A word-for-word retyping of the listing below is required, with the pictures dropped.

-- DATA SHOWN follows --

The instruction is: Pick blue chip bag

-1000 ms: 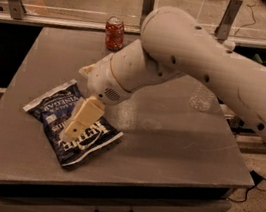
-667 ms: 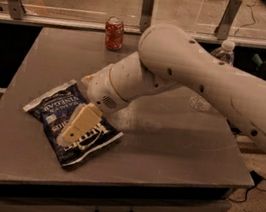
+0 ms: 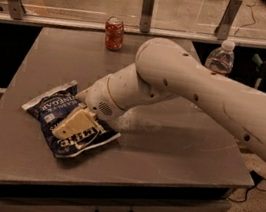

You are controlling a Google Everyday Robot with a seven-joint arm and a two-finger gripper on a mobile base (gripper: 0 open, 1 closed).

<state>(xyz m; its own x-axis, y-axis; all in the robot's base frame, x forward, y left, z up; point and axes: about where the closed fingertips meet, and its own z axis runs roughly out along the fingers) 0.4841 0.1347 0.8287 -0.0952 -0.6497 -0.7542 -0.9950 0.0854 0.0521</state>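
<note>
Crinkly navy foil blue chip bag [image 3: 46,109] near tabletop [image 3: 175,155] front-left corner, lettering partly hidden under smooth cream gripper [image 3: 74,125]; cannot tell whether spread or pinching.

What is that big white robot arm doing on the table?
The robot arm is reaching down across the gray table to pick up the blue chip bag. Its gripper is right on top of the bag, near the front left of the table. The bag lies flat on the table and is not lifted yet. A red can and a water bottle stand at the back edge, away from the arm's end.
</note>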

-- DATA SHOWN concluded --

**TASK RESULT**
The instruction is: Pick blue chip bag

-1000 ms: 
-667 ms: 
+0 ms: 

You are controlling a Google Everyday Robot with a seven-joint arm and a two-finger gripper on a mobile base (gripper: 0 open, 1 closed).

<state>(xyz m; its own x-axis, y-axis; all in the robot's base frame, x forward, y left, z up; point and axes: about where the closed fingertips meet, and its own z axis runs roughly out along the fingers) 0.4841 0.1347 0.8287 -0.0952 -0.6497 -0.7542 -0.9950 0.0854 0.0521</state>
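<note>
Crinkly navy foil blue chip bag [image 3: 46,109] near tabletop [image 3: 175,155] front-left corner, lettering partly hidden under smooth cream gripper [image 3: 74,125]; cannot tell whether spread or pinching.

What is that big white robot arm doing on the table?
The robot arm is reaching down across the gray table to pick up the blue chip bag. Its gripper is right on top of the bag, near the front left of the table. The bag lies flat on the table and is not lifted yet. A red can and a water bottle stand at the back edge, away from the arm's end.
</note>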

There is nothing more to this exercise.